WHAT THE TASK REQUIRES
For each line below, return an exact copy.
*** SUPPLIED RECORDS Section Begins ***
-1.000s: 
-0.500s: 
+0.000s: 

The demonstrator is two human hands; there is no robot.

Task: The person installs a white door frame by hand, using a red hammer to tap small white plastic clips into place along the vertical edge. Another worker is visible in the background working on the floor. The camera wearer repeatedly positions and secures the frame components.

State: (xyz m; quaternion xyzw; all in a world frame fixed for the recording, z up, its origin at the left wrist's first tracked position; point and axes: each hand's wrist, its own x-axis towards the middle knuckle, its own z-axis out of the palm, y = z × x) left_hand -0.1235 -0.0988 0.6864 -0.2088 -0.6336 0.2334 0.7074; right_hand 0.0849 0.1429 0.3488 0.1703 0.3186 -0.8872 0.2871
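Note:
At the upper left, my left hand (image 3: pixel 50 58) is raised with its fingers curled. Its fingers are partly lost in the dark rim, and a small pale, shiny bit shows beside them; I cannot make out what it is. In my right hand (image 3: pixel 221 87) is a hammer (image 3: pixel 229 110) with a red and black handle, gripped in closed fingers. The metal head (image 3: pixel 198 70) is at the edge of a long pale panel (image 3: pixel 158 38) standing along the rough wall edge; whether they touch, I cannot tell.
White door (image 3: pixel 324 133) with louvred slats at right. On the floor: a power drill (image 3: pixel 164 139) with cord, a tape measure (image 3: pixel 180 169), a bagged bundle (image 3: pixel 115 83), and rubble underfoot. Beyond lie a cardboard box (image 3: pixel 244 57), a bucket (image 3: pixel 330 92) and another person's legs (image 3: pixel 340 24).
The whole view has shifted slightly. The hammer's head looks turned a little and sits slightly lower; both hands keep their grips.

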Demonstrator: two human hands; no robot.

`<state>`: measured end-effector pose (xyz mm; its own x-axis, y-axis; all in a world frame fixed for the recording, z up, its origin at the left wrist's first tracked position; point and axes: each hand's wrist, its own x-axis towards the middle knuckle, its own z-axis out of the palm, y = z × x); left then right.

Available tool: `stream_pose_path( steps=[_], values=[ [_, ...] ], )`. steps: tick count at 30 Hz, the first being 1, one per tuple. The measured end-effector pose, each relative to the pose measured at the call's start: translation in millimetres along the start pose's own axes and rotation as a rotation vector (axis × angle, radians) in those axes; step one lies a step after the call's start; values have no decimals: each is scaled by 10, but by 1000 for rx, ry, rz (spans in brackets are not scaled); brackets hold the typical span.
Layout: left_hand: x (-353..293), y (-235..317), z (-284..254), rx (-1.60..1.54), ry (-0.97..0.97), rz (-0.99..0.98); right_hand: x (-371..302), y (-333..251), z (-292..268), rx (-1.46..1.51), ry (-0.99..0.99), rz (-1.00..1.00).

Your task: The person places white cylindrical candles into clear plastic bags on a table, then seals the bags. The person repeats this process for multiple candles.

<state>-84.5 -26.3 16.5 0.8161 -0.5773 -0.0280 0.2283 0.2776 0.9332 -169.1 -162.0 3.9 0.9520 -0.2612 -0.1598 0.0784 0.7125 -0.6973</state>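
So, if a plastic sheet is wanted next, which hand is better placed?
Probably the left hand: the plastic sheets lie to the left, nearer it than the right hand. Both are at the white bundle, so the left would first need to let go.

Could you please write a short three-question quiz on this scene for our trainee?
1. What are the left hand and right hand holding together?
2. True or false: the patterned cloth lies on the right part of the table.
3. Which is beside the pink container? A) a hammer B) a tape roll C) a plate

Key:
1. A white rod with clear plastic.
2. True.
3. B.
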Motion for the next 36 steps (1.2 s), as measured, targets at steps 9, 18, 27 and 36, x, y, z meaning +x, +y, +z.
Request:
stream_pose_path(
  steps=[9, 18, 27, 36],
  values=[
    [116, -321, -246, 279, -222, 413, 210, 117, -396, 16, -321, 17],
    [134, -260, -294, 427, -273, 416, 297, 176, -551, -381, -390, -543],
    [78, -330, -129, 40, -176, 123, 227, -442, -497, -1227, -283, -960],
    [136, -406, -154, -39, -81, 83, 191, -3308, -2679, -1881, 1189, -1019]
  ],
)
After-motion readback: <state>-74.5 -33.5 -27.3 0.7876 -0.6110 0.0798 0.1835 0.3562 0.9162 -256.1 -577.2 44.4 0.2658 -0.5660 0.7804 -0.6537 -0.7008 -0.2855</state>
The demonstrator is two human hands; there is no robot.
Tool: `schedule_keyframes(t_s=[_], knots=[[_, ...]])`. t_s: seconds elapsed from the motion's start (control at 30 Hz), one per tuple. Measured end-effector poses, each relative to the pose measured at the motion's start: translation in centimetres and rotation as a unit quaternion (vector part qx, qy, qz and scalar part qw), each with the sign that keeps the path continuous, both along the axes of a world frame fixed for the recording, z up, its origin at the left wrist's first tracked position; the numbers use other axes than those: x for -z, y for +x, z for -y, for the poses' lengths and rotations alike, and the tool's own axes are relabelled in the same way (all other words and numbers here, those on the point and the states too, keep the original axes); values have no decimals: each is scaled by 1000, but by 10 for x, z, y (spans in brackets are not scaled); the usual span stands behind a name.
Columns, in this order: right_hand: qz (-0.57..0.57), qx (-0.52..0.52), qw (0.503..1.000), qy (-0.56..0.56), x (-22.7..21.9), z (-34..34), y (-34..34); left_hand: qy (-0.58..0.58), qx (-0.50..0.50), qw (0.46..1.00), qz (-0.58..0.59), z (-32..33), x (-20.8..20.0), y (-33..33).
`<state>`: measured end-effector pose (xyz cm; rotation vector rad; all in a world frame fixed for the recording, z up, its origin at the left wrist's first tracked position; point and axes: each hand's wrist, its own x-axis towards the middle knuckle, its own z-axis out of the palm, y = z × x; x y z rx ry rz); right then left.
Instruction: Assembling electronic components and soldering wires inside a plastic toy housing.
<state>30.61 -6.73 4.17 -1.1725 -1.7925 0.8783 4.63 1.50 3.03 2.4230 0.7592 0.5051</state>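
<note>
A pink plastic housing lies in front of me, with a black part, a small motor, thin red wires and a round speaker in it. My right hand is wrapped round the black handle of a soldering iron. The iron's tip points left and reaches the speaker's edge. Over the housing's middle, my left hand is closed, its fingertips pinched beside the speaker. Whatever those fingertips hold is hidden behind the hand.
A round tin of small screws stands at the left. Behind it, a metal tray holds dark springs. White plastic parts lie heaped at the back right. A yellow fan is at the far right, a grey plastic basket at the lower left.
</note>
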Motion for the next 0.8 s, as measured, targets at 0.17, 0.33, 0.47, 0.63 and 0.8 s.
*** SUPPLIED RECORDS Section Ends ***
TASK ANSWER
-1.000s: 
-0.500s: 
+0.000s: 

The demonstrator is two human hands; there is no robot.

Task: The person installs a white door frame by hand, using a red hammer to tap small white plastic clips into place along the vertical edge. Another worker is visible in the background working on the floor. The camera wearer repeatedly positions and secures the frame components.

State: (xyz m; quaternion xyzw; all in a world frame fixed for the recording, z up, its origin at the left wrist's first tracked position; point and axes: each hand's wrist, its own x-axis towards the middle knuckle, its own z-axis out of the palm, y = z × x) left_hand -0.1235 -0.0988 0.6864 -0.2088 -0.6336 0.2334 0.7074; right_hand 0.0849 0.1429 0.3488 0.1703 0.3186 -0.8872 0.2871
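Note:
At the upper left, my left hand (image 3: pixel 50 58) is raised with its fingers curled. Its fingers are partly lost in the dark rim, and a small pale, shiny bit shows beside them; I cannot make out what it is. In my right hand (image 3: pixel 221 87) is a hammer (image 3: pixel 229 110) with a red and black handle, gripped in closed fingers. The metal head (image 3: pixel 198 70) is at the edge of a long pale panel (image 3: pixel 158 38) standing along the rough wall edge; whether they touch, I cannot tell.
White door (image 3: pixel 324 133) with louvred slats at right. On the floor: a power drill (image 3: pixel 164 139) with cord, a tape measure (image 3: pixel 180 169), a bagged bundle (image 3: pixel 115 83), and rubble underfoot. Beyond lie a cardboard box (image 3: pixel 244 57), a bucket (image 3: pixel 330 92) and another person's legs (image 3: pixel 340 24).
The whole view has shifted slightly. The hammer's head looks turned a little and sits slightly lower; both hands keep their grips.
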
Demonstrator: two human hands; no robot.

`<state>`: measured end-effector pose (xyz mm; its own x-axis, y-axis; all in a world frame fixed for the recording, z up, its origin at the left wrist's first tracked position; point and axes: each hand's wrist, its own x-axis towards the middle knuckle, its own z-axis out of the palm, y = z × x); left then right.

Available tool: `stream_pose_path( steps=[_], values=[ [_, ...] ], )`. steps: tick count at 30 Hz, the first being 1, one per tuple. The measured end-effector pose, each relative to the pose measured at the call's start: translation in millimetres along the start pose's own axes and rotation as a rotation vector (axis × angle, radians) in those axes; step one lies a step after the call's start; values have no decimals: each is scaled by 10, but by 1000 for rx, ry, rz (spans in brackets are not scaled); brackets hold the typical span.
Layout: left_hand: x (-353..293), y (-235..317), z (-284..254), rx (-1.60..1.54), ry (-0.97..0.97), rz (-0.99..0.98); right_hand: x (-371..302), y (-333..251), z (-292..268), rx (-1.46..1.51), ry (-0.99..0.99), rz (-1.00..1.00).

Your task: The person places white cylindrical candles into clear plastic bags on a table, then seals the bags. The person repeats this process for multiple candles.

<state>-84.5 -26.3 16.5 0.8161 -0.5773 -0.0280 0.2283 0.2776 0.9332 -169.1 -162.0 3.9 0.9520 -0.2612 -0.1598 0.0784 0.7125 -0.6973</state>
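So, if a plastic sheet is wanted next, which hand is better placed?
Probably the left hand: the plastic sheets lie to the left, nearer it than the right hand. Both are at the white bundle, so the left would first need to let go.

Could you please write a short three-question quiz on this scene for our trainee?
1. What are the left hand and right hand holding together?
2. True or false: the patterned cloth lies on the right part of the table.
3. Which is beside the pink container? A) a hammer B) a tape roll C) a plate

Key:
1. A white rod with clear plastic.
2. True.
3. B.
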Motion for the next 36 steps (1.2 s), as measured, targets at steps 9, 18, 27 and 36, x, y, z meaning +x, +y, +z.
Request:
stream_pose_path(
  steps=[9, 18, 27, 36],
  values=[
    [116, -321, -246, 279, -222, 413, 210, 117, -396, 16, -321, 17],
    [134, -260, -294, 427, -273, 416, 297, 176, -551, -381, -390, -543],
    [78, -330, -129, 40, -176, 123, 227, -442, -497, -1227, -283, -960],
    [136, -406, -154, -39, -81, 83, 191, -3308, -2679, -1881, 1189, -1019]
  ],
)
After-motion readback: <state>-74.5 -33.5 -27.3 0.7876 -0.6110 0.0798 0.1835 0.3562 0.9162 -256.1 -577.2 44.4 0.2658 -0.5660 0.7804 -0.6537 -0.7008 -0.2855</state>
The demonstrator is two human hands; there is no robot.
Tool: `schedule_keyframes(t_s=[_], knots=[[_, ...]])`. t_s: seconds elapsed from the motion's start (control at 30 Hz), one per tuple. Measured end-effector poses, each relative to the pose measured at the motion's start: translation in centimetres and rotation as a unit quaternion (vector part qx, qy, qz and scalar part qw), each with the sign that keeps the path continuous, both along the axes of a world frame fixed for the recording, z up, its origin at the left wrist's first tracked position; the numbers use other axes than those: x for -z, y for +x, z for -y, for the poses' lengths and rotations alike, and the tool's own axes are relabelled in the same way (all other words and numbers here, those on the point and the states too, keep the original axes); values have no decimals: each is scaled by 1000, but by 10 for x, z, y (spans in brackets are not scaled); the usual span stands behind a name.
Columns, in this order: right_hand: qz (-0.57..0.57), qx (-0.52..0.52), qw (0.503..1.000), qy (-0.56..0.56), x (-22.7..21.9), z (-34..34), y (-34..34); left_hand: qy (-0.58..0.58), qx (-0.50..0.50), qw (0.46..1.00), qz (-0.58..0.59), z (-32..33), x (-20.8..20.0), y (-33..33).
`<state>`: measured end-effector pose (xyz cm; rotation vector rad; all in a world frame fixed for the recording, z up, its origin at the left wrist's first tracked position; point and axes: each hand's wrist, its own x-axis towards the middle knuckle, its own z-axis out of the palm, y = z × x; x y z rx ry rz); right then left.
Instruction: Assembling electronic components and soldering wires inside a plastic toy housing.
<state>30.61 -6.73 4.17 -1.1725 -1.7925 0.8783 4.63 1.50 3.03 2.4230 0.7592 0.5051</state>
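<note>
A pink plastic housing lies in front of me, with a black part, a small motor, thin red wires and a round speaker in it. My right hand is wrapped round the black handle of a soldering iron. The iron's tip points left and reaches the speaker's edge. Over the housing's middle, my left hand is closed, its fingertips pinched beside the speaker. Whatever those fingertips hold is hidden behind the hand.
A round tin of small screws stands at the left. Behind it, a metal tray holds dark springs. White plastic parts lie heaped at the back right. A yellow fan is at the far right, a grey plastic basket at the lower left.
</note>
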Motion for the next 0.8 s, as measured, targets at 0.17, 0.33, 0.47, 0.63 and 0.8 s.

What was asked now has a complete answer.